I'm not sure if Tolkien's books support your argument that 'going for the money' reduces the quality of the work. If you decide that LOTR is much better than Harry Potter, it might have something to do with them being aimed at different audiences, one being a professor at a top international university, and the other not, simple taste, or... y'know, 'snobbery'.
And I doubt that JK Rowling did books 2 - 7 for the money, though I'm sure the publishers did it for the money. She did fairly well out of book 1 after all. She wrote them because she's a writer and that's what writers do. And because she's written the most popular book series in history, and the readers want the rest of the books. If she's stopped at 6 and said 'fuck it, it's not art any more' then she would have been hung.

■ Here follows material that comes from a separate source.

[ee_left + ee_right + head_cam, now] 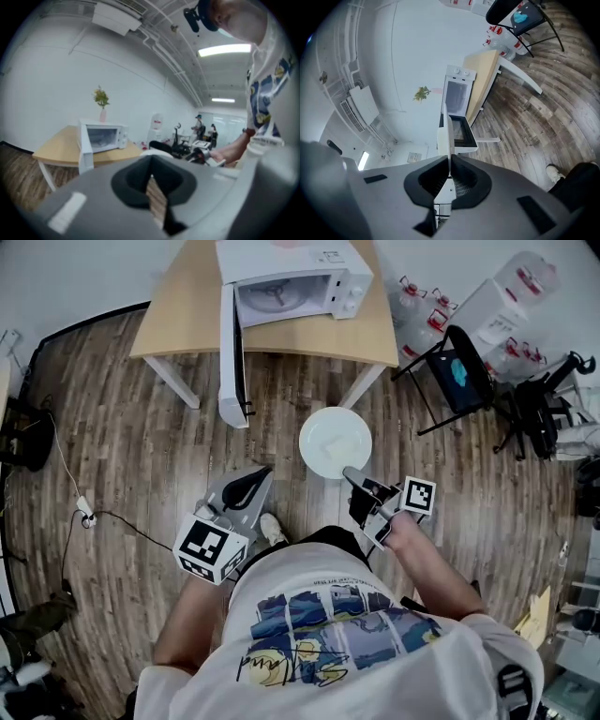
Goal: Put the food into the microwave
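Observation:
My right gripper [349,474] is shut on the near rim of a white plate [333,439], held level over the wooden floor; I cannot make out what lies on it. In the right gripper view the plate [445,136] shows edge-on, pinched between the jaws [449,161]. To the plate's left my left gripper [264,474] is shut with nothing in it; its tips [151,174] meet. Ahead, the white microwave [300,277] stands on a light wooden table [187,315] with its door [230,357] swung open to the left. The microwave [105,136] also shows in the left gripper view.
A black folding chair [459,367] and several large water bottles [506,296] stand right of the table. A black stand [544,418] is at far right. A cable and plug [84,512] lie on the floor at left. A vase of flowers [101,101] tops the microwave.

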Demonstrator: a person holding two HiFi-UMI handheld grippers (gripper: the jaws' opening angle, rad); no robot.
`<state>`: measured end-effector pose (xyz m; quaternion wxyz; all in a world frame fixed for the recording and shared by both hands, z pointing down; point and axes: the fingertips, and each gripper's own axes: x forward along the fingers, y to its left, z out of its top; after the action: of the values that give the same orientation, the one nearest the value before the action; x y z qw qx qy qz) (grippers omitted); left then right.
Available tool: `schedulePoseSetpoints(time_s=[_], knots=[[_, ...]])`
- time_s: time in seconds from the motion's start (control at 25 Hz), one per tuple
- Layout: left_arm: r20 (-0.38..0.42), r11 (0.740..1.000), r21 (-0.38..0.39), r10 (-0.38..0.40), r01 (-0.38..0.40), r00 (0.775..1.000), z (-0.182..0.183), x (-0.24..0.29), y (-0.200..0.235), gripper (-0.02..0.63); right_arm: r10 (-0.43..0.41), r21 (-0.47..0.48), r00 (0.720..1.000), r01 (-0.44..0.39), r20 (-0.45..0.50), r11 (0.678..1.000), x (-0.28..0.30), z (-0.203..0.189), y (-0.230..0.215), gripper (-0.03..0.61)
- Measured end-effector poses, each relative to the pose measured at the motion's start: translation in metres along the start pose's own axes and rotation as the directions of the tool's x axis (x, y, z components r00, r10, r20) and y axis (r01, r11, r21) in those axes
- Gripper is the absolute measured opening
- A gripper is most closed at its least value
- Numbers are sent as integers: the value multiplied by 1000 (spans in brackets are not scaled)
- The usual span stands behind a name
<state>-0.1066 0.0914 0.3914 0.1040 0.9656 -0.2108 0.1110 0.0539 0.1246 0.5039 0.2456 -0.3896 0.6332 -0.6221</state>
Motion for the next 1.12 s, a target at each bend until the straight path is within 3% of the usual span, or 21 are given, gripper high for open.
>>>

Emma, I can agree that Tolkien didn't invent the fantasy genre in a 'first person to make it up' way, though he was one of the early people to cross over from mythology and religion to 'fantasy fiction'.
However I think fantasy writing in the second half of the 20th century completely changed as a result of his writing. His creatures and the world they inhabit are the model for thousands and thousands of books, games, computer games, movies etc. Why are elves tall chaps with bows instead of little pixie like creatures? Tolkien. Why are goblins snivelly nasty green things that live underground, rather than things that live under toadstools at the bottom of my garden? Tolkien. Trolls turning to stone in sunlight? He borrowed that one.
In the sense that nobody really invents anything major new in literature, sure. In the sense that he turned it on its head, made it a major part of fiction writing, and set the model that all others compare to - yeah, I'll give him fantasy.